Micro fossils are plant or animal remains that are microscopic in size, generally less than 1 millimeter in length. They may be either small organisms, such as viruses or bacteria, or small bits of larger plants or animals. They’re considered to be the most important group of fossils since they are useful in dating surrounding rocks and other fossils and are the most numerous and accessible of all fossils.

Pseudo Fossils 

Pseudo fossils are objects that resemble fossils but are not actually fossils. Pseudo fossils are created from impressions of inorganic materials such as minerals. Cracks in the rock or imprints left by raindrops are often mistaken for fossils, but they are not fossils by definition.

Impression fossil

An imprint fossil, also known as an impression fossil or fossilized impression, is a fossil that doesn’t contain organic material. They are a form of trace fossil – a fossil that leaves evidence of an organism’s movements or activity. Examples of trace fossils include footprints, eggshells, nests and more.

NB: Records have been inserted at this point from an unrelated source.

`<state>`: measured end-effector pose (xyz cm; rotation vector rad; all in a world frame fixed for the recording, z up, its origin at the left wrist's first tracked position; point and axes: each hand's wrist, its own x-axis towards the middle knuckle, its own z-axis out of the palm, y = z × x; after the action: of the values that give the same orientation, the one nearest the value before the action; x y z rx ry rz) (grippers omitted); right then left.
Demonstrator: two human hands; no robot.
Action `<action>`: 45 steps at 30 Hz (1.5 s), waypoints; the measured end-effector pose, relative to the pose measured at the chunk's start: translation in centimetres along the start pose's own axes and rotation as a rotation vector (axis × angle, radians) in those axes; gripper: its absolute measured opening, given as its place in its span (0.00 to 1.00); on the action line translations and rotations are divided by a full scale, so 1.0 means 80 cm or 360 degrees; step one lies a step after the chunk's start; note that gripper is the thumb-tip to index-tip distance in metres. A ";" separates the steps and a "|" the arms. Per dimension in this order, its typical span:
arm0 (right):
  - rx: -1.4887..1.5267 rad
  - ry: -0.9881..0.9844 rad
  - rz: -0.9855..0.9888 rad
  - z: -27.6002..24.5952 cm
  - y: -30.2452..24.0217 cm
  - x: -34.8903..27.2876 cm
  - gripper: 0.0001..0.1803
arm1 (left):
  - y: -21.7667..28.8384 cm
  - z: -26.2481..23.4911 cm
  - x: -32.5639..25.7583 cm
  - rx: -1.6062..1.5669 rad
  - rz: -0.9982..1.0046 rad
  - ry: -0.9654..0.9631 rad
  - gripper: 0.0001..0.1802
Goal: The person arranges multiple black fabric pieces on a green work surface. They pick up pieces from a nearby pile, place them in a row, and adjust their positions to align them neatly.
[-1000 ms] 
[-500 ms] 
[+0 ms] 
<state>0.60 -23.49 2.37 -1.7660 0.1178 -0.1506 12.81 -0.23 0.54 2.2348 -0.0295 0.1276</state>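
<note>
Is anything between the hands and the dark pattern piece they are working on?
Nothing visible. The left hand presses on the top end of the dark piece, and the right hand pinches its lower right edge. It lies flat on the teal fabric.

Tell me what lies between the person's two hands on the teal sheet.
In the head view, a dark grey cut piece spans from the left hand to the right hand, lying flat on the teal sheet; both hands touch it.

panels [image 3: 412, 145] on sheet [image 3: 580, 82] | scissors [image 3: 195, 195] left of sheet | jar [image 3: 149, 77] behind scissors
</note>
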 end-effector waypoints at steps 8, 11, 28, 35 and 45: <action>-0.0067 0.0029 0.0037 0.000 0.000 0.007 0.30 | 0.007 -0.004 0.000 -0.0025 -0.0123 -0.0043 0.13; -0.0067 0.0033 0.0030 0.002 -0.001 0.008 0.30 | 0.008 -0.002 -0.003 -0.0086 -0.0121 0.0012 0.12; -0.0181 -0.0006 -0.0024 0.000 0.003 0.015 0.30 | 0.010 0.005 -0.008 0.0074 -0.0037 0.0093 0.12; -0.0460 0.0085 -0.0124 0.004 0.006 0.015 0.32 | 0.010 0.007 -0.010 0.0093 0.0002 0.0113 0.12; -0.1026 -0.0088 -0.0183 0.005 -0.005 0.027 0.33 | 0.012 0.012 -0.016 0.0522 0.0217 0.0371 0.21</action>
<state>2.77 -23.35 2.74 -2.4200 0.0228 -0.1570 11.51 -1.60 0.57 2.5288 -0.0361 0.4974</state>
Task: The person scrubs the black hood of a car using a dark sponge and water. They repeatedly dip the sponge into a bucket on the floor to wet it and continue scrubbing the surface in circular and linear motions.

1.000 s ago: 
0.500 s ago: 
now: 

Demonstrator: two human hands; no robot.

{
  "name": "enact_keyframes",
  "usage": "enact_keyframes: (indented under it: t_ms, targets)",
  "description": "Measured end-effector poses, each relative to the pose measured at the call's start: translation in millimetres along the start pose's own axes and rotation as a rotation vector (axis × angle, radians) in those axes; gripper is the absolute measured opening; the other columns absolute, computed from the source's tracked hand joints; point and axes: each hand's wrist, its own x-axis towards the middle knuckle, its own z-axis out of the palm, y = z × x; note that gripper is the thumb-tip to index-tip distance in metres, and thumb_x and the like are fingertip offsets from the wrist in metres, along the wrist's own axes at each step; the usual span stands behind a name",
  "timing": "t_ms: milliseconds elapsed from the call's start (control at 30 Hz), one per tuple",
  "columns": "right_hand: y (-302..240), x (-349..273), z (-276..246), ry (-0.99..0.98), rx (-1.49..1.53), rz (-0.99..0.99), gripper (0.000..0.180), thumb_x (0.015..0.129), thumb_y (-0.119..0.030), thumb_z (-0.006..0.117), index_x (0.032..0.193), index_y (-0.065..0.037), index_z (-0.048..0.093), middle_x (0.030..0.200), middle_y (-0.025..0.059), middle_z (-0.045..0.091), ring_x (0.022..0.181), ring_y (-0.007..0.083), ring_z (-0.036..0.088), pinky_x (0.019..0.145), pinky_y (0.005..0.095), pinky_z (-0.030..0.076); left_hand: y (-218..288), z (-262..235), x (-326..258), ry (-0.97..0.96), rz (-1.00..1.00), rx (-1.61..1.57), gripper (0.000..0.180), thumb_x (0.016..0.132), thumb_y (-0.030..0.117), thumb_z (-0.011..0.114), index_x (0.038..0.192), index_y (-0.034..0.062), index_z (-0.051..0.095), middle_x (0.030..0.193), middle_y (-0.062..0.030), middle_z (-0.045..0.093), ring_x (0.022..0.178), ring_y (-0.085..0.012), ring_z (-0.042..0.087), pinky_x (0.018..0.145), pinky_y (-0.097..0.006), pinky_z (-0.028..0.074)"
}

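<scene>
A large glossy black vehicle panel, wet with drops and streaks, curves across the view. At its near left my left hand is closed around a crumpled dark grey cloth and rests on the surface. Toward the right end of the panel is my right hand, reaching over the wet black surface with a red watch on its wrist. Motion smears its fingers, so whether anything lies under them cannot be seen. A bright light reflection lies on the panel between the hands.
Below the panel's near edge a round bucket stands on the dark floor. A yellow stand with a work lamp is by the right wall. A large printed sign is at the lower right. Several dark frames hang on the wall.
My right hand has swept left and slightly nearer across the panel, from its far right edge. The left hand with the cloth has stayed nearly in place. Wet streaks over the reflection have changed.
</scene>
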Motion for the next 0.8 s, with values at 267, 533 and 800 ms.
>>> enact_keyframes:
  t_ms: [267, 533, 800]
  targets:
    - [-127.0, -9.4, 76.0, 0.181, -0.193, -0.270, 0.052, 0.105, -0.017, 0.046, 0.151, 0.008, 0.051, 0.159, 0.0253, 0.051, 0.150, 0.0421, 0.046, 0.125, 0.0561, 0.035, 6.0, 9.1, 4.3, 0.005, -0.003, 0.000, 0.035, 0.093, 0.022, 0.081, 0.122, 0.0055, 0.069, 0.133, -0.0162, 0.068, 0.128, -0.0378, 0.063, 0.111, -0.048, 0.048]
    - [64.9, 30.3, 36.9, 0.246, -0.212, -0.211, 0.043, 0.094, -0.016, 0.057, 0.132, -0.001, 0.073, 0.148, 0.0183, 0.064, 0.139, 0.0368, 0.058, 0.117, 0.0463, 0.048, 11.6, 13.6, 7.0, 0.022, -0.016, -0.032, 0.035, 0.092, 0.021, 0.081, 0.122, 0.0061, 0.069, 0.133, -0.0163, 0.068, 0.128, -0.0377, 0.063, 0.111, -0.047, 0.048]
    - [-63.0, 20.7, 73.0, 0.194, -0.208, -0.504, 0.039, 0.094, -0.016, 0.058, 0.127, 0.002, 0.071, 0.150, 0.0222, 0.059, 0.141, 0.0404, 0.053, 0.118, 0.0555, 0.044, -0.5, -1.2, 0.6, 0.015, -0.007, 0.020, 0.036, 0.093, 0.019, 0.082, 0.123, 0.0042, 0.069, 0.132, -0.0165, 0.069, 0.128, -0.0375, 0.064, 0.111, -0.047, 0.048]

For an impression fossil to form, the conditions have to be just right. The type of ground dictates if an impression fossil remains or fades away. Most impression fossils form in sediments with very fine grains, such as clay or silt.

Compression Fossils

Compressions are the most common fossil form, especially in plants, where some or the entire original organism is left behind as an imprint as the organism is slowly compressed between sediment layers. This means compression fossils are often distorted. Coal, a fossil fuel, is an example of a compression, where the combination of fallen vegetation on hypoxic swampland formed a sludge which was slowly compressed under the vertical pressures of swampland silts, and over a course of approximately 300 million years.